◆ **TASK DETAILS**: Scan the records below. List lines holding "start".

(Recorded data)

────────────────────

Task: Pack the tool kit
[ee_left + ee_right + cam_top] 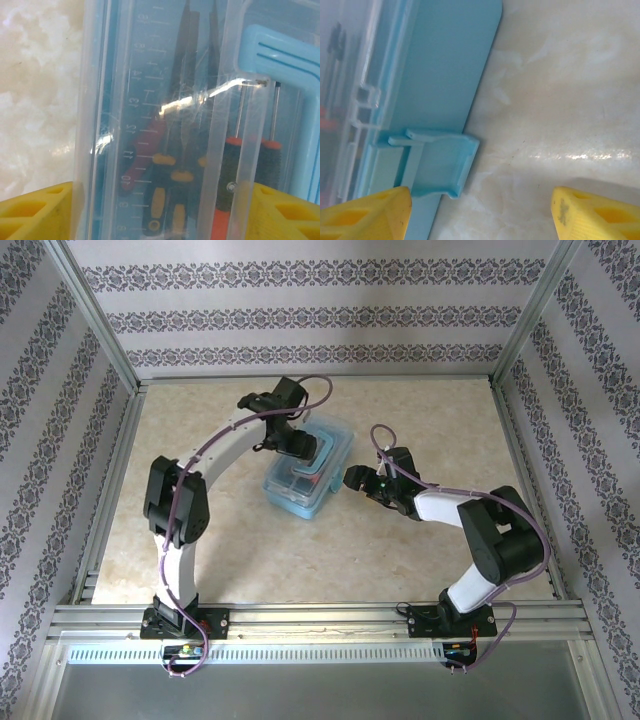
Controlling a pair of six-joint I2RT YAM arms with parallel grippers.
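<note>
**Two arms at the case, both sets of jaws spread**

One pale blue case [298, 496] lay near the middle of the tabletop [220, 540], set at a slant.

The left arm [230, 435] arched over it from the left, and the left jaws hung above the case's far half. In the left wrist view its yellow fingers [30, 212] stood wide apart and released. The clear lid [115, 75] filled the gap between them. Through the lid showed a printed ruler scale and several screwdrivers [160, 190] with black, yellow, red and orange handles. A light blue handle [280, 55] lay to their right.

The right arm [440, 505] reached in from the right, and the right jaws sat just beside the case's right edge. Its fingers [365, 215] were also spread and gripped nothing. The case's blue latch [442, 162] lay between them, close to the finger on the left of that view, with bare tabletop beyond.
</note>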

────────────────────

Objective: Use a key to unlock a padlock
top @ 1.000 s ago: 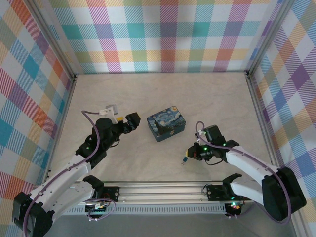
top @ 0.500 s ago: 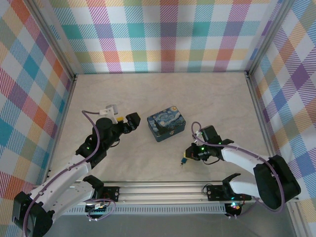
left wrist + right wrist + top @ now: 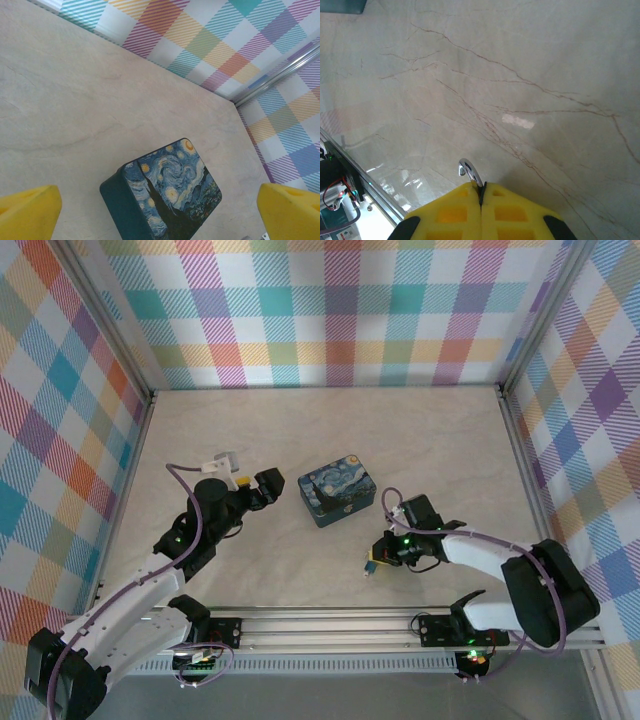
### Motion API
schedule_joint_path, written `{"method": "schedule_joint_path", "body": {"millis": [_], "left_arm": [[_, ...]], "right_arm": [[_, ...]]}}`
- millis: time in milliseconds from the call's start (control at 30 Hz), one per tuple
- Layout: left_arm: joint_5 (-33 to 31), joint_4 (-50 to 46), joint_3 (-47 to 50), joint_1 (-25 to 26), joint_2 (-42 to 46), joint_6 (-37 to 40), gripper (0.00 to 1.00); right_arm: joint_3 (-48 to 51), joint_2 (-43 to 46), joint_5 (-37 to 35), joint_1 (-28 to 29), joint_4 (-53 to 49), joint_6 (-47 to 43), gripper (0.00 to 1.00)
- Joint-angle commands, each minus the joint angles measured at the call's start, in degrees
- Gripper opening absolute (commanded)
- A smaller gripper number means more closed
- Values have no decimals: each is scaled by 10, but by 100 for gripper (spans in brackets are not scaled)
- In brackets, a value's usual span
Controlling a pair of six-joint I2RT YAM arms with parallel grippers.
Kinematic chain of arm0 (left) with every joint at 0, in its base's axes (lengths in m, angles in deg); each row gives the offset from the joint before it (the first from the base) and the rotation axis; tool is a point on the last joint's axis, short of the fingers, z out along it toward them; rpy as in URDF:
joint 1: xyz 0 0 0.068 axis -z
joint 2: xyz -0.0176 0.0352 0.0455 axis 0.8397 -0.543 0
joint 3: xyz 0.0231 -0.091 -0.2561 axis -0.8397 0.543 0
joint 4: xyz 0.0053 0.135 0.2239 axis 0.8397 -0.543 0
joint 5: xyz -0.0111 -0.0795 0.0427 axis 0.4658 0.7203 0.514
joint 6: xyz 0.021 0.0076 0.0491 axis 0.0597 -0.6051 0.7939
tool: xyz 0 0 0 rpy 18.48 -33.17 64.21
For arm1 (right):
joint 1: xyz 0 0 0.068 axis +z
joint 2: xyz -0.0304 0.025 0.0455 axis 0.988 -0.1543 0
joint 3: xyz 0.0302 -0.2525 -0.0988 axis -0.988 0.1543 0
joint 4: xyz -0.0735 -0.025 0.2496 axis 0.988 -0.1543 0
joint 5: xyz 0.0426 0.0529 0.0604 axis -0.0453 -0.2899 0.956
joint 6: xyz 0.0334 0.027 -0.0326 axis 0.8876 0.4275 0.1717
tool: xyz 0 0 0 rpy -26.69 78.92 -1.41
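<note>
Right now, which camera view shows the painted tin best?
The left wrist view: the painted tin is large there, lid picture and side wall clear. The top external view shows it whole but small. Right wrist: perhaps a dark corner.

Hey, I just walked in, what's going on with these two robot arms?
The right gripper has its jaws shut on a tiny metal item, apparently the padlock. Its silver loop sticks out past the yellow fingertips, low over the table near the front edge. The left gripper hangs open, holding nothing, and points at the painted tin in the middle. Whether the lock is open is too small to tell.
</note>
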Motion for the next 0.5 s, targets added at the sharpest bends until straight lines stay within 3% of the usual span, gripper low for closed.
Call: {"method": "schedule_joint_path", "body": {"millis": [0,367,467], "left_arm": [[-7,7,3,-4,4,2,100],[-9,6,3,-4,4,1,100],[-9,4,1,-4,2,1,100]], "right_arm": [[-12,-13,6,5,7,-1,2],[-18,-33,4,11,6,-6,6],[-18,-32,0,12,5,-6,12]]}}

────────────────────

◆ **ANSWER FOR THE TASK**:
- millis: time in milliseconds from the call's start (control at 30 Hz), one per tuple
- Joint-angle commands, each minus the joint angles measured at the call's start, in degrees

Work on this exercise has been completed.